To do >>
Exactly the lines from the start of the entries through the line with "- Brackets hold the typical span" are required in the output, with no pictures among them.
-- Source material follows --
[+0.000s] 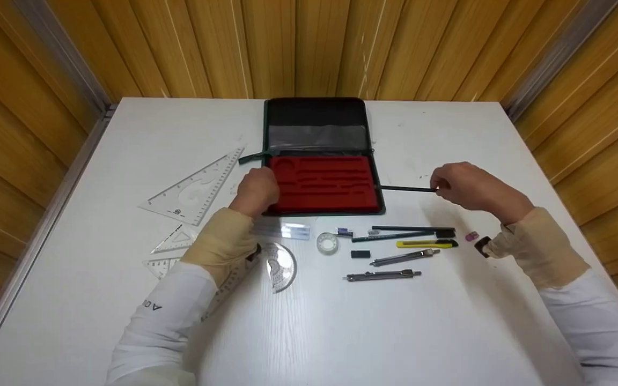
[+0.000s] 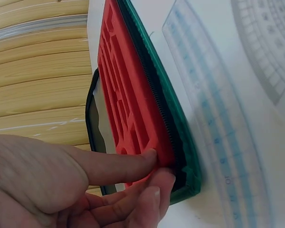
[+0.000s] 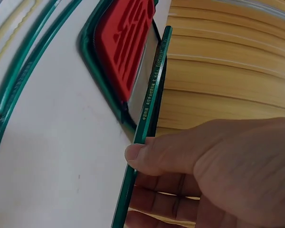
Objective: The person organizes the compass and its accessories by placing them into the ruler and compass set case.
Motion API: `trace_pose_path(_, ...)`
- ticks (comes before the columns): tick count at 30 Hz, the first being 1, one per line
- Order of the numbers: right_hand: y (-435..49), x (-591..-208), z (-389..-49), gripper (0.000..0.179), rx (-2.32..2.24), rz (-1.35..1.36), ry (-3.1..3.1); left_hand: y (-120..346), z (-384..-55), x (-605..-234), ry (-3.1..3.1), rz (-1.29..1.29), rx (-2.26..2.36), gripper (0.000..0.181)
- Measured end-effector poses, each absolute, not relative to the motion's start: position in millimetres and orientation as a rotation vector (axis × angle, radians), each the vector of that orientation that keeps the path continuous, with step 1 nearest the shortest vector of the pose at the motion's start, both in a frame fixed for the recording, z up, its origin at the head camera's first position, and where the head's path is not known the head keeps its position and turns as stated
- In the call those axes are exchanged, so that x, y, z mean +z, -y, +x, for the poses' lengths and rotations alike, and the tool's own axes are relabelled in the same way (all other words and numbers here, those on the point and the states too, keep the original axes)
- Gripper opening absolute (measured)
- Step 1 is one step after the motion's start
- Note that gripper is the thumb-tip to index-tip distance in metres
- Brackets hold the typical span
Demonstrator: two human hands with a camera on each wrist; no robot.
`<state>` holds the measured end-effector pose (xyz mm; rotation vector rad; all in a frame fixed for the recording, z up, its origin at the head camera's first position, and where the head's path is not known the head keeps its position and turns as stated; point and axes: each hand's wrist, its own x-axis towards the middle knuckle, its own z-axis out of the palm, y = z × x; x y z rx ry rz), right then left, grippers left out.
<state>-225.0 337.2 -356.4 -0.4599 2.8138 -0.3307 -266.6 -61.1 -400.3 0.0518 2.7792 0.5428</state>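
An open green zip case (image 1: 317, 214) lies on the table, with a red moulded tray (image 1: 336, 202) in its lower half. My left hand (image 1: 258, 188) is at the tray's left front corner. In the left wrist view its thumb (image 2: 118, 166) lies on the red tray (image 2: 154, 123) and the fingers curl at the tray's edge, pinching the corner. To the right of the case, my right hand (image 1: 470, 185) grips a dark green pencil (image 1: 408, 188) between thumb and fingers. Gold lettering runs along that pencil (image 3: 149, 95), which points toward the case.
Clear set squares (image 1: 196, 187), a protractor (image 1: 282, 266) and a ruler (image 1: 282, 230) lie left and front. Before the case are a tape roll (image 1: 327, 243), green pencils (image 1: 395, 236), a yellow utility knife (image 1: 421, 244), two metal compasses (image 1: 383, 275) and a pink sharpener-like piece (image 1: 471, 236).
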Motion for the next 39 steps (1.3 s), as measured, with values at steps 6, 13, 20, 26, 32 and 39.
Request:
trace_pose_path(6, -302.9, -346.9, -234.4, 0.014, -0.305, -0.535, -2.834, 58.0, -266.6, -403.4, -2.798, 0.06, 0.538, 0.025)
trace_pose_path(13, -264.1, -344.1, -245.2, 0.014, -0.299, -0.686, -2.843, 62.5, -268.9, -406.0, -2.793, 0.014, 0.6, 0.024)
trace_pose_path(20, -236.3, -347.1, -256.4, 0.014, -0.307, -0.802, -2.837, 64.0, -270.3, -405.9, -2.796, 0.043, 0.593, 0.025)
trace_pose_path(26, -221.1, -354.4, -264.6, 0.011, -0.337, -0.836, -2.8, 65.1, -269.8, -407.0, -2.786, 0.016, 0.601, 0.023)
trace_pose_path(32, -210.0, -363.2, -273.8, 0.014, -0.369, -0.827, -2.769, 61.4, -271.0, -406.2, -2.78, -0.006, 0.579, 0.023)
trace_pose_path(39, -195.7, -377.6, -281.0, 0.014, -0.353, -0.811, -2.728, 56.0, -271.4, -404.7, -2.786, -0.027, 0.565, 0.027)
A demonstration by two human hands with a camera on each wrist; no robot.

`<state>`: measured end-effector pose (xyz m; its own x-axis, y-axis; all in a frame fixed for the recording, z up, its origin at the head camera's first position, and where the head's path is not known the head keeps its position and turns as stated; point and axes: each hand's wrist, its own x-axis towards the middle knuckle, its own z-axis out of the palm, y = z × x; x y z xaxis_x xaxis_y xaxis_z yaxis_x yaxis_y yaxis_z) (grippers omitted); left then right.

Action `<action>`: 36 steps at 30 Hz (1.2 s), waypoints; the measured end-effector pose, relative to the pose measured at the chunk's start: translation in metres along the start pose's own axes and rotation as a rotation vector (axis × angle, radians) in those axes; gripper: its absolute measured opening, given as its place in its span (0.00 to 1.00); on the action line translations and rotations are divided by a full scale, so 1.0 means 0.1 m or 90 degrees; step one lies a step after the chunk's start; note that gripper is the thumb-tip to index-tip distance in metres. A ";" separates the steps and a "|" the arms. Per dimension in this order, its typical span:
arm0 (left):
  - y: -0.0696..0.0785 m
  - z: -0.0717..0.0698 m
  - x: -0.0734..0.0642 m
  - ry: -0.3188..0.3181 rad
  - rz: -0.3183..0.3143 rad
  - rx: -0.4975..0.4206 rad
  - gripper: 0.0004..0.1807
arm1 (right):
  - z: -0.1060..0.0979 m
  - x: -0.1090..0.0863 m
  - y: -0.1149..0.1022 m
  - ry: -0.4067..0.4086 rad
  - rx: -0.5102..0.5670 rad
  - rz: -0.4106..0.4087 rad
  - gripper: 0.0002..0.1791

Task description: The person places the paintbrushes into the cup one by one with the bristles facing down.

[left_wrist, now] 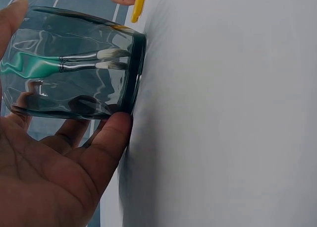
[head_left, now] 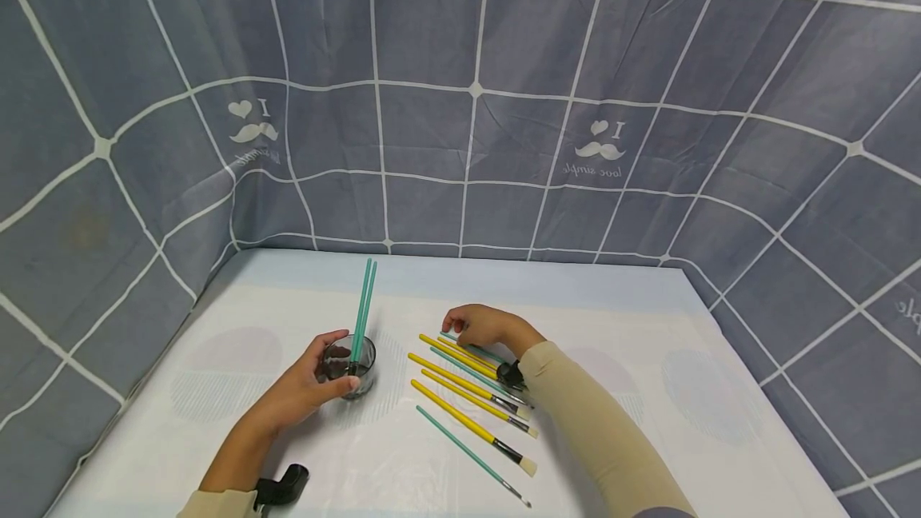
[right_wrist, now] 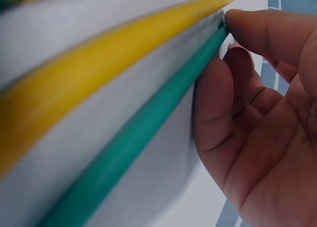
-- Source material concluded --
Solution below >>
[+0.000s] 
[+0.000s] 
[+0.000s] 
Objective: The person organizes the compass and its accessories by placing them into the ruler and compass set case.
Motion API: `trace_pose_path(_, ...)`
- ticks (comes before the columns): tick count at 30 Hz, the first being 1, one per line
- Order of the numbers: right_hand: y (-435..49), x (-591..-208), z (-389..-49), gripper (0.000..0.179), rx (-2.32..2.24), rz (-1.35..1.36), ry (-3.1..3.1); left_hand: y (-120..346), z (-384..-55), x (-605..-234), ry (-3.1..3.1), rz (-1.29..1.29), rx (-2.26..2.36), gripper (0.000..0.181)
- Measured end-effector poses, each absolute, not relative to the motion's start: position in millimetres and orientation as a rotation vector (axis × angle, radians), each the vector of that orientation that keeps the path continuous, with step 1 nearest the shortest vector of the pose at the motion's start, both in a frame fixed for the recording, z up, its origin at the head camera's first position, and where the head's path is not known the head keeps its position and turns as stated
- In the call those axes are exchanged, so that x, y, z mean +z, -y, +x, for the poses' lengths and rotations alike, and the tool's own axes are relabelled in the same way (all other words and numbers here, those on the point and the states too, keep the original axes)
- Gripper opening absolute (measured)
- Step 1 is one step after the motion's start
- Note that gripper is the thumb-tip to index-tip distance in metres
- Brackets hold the typical span

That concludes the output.